ACTIVITY => From the first line to the last, copy the listing below word for word.

=-=-=

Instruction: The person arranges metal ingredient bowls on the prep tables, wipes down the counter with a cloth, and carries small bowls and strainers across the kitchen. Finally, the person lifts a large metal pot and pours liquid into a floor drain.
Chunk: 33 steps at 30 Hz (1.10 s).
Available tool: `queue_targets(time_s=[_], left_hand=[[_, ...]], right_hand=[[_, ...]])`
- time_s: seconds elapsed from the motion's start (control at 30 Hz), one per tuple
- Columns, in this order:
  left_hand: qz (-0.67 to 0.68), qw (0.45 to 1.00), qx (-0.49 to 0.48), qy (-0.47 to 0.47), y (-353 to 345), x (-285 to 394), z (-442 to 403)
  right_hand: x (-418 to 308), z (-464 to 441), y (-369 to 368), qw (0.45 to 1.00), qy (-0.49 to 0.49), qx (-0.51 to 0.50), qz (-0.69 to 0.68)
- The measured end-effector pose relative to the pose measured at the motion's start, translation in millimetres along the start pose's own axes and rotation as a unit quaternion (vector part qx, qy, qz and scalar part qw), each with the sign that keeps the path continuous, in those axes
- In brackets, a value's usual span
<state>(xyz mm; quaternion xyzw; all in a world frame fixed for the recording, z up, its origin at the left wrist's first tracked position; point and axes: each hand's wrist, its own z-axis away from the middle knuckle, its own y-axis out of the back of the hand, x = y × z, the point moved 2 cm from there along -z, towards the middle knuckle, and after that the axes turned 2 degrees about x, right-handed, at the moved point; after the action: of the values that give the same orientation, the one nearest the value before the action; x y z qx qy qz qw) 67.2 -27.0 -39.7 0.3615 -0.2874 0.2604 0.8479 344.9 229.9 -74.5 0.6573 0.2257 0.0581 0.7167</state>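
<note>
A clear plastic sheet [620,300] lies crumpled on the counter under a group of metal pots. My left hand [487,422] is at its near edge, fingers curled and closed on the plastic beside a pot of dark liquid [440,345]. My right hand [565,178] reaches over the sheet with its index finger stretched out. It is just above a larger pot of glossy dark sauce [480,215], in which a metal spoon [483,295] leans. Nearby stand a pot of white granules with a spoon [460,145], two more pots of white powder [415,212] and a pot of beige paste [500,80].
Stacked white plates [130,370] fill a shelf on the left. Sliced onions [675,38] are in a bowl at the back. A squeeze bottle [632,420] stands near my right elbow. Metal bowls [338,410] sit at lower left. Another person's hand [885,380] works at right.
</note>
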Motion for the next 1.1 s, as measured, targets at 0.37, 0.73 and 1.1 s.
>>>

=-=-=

EXERCISE OUTPUT =>
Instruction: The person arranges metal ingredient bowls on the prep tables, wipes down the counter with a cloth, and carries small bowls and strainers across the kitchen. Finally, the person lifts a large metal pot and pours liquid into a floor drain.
Chunk: 33 steps at 30 Hz (1.10 s).
Available tool: `queue_targets(time_s=[_], left_hand=[[_, ...]], right_hand=[[_, ...]])`
- time_s: seconds elapsed from the motion's start (control at 30 Hz), one per tuple
- Columns, in this order:
  left_hand: qz (-0.67 to 0.68), qw (0.45 to 1.00), qx (-0.49 to 0.48), qy (-0.47 to 0.47), y (-353 to 345), x (-285 to 394), z (-442 to 403)
  right_hand: x (-418 to 308), z (-464 to 441), y (-369 to 368), qw (0.45 to 1.00), qy (-0.49 to 0.49), qx (-0.51 to 0.50), qz (-0.69 to 0.68)
- The measured end-effector pose relative to the pose measured at the motion's start, translation in millimetres along the start pose's own axes and rotation as a unit quaternion (vector part qx, qy, qz and scalar part qw), each with the sign that keeps the path continuous, in those axes
- In brackets, a value's usual span
<state>(xyz mm; quaternion xyzw; all in a world frame fixed for the recording, z up, its origin at the left wrist's first tracked position; point and axes: each hand's wrist, its own z-axis away from the middle knuckle, its own y-axis out of the back of the hand, x = y × z, the point moved 2 cm from there along -z, towards the middle knuckle, and after that the axes turned 2 degrees about x, right-handed, at the moved point; after the action: of the values that give the same orientation, the one nearest the value before the action; x y z qx qy qz qw) 67.2 -27.0 -39.7 0.3615 -0.2874 0.2604 0.8479 344.9 229.9 -74.5 0.6573 0.2257 0.0581 0.7167</state>
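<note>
A clear plastic sheet [620,300] lies crumpled on the counter under a group of metal pots. My left hand [487,422] is at its near edge, fingers curled and closed on the plastic beside a pot of dark liquid [440,345]. My right hand [565,178] reaches over the sheet with its index finger stretched out. It is just above a larger pot of glossy dark sauce [480,215], in which a metal spoon [483,295] leans. Nearby stand a pot of white granules with a spoon [460,145], two more pots of white powder [415,212] and a pot of beige paste [500,80].
Stacked white plates [130,370] fill a shelf on the left. Sliced onions [675,38] are in a bowl at the back. A squeeze bottle [632,420] stands near my right elbow. Metal bowls [338,410] sit at lower left. Another person's hand [885,380] works at right.
</note>
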Motion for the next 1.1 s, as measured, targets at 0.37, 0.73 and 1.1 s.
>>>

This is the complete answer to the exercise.